W. Randall Fowler (Co-CEO and CFO)

Okay, thank you. Good morning, everyone. Starting with the income statement items, net income attributable to common unit holders for the Q3 of 2023 was $1.3 billion or $0.60 per common unit on a fully diluted basis, compared to $1.4 billion or $0.62 per common unit on a fully diluted basis for the Q3 of last year. Adjusted cash flow from operations, or which is cash flow from operating activities before changes in working capital, was $2 billion for the Q3 of both 2023 and 2022. We declared a distribution of $0.50 per common unit for the Q3 of 2023, which is a 5.3% increase over the distribution declared for the Q3 of 2022.

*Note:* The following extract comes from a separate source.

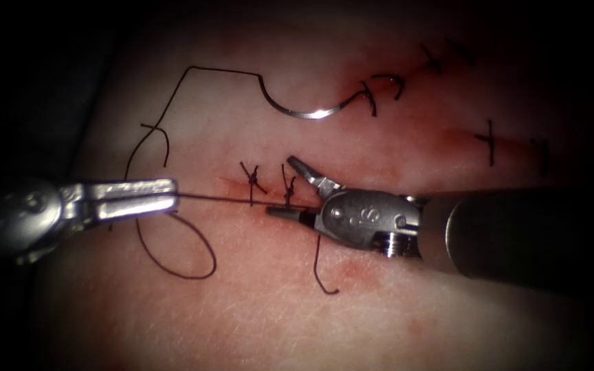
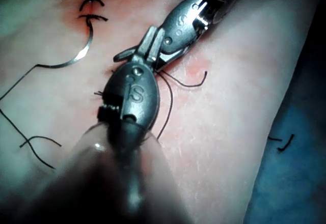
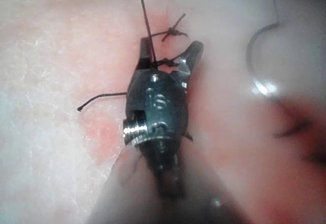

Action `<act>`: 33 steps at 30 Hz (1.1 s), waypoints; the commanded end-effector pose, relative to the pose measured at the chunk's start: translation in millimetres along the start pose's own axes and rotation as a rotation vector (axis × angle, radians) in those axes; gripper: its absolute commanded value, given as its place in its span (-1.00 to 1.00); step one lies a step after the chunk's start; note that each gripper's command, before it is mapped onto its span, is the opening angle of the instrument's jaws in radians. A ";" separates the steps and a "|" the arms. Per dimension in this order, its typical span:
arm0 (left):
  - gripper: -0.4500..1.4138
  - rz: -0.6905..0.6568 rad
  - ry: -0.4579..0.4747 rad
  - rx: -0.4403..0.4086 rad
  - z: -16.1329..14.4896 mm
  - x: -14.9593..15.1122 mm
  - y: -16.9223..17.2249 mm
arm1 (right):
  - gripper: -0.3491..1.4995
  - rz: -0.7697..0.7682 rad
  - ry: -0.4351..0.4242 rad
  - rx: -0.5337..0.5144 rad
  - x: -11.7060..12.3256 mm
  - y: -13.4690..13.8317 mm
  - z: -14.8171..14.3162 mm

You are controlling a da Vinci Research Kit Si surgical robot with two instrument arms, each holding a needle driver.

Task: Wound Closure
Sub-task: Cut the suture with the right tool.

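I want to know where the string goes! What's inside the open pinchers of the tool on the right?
Between the right tool's open jaws sits a stitch knot, with the taut thread from the left tool running in. The lower jaw hides where it ends.

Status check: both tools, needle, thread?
Left tool shut on thread, taut to knot. Right tool open astride thread at knot. Needle free on tissue, above the cut.

Just the background stuff around the edges

A blue sheet [image 2: 293, 193] sits right alongside the tissue [image 2: 229, 107] edge in the left wrist view. In the endoscope view there's a dark surface [image 1: 29, 89] out around 9 to 10 o'clock, too dim to make out.
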 end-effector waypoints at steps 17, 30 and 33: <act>-1.00 0.016 0.001 0.001 0.8 -0.2 0.8 | 0.28 -0.008 0.004 0.018 -0.7 -1.9 1.5; -1.00 0.031 -0.003 -0.002 0.9 -0.1 2.0 | -1.00 0.031 -0.007 0.035 -0.3 -1.6 1.6; -1.00 0.033 -0.002 -0.004 0.7 -0.3 2.1 | -0.13 0.033 0.016 0.059 0.2 -1.6 0.7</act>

The distribution will be paid November 14 to common unit holders of record as of close of business today. This year marks our 25th consecutive year of distribution growth. I guess you can say you can treat that distribution as a treat today. Our dividend reinvestment plan and Enterprise unit employee unit purchase plan purchased approximately 1.4 million common units on the open market for a total purchase price of approximately $37 million during the Q3 of 2023. Our utilization of the authorized $2 billion buyback program is unchanged at 41%, with unit purchases for the first nine months of the year totaling approximately 3.6 million common units, for a total purchase price of approximately $92 million.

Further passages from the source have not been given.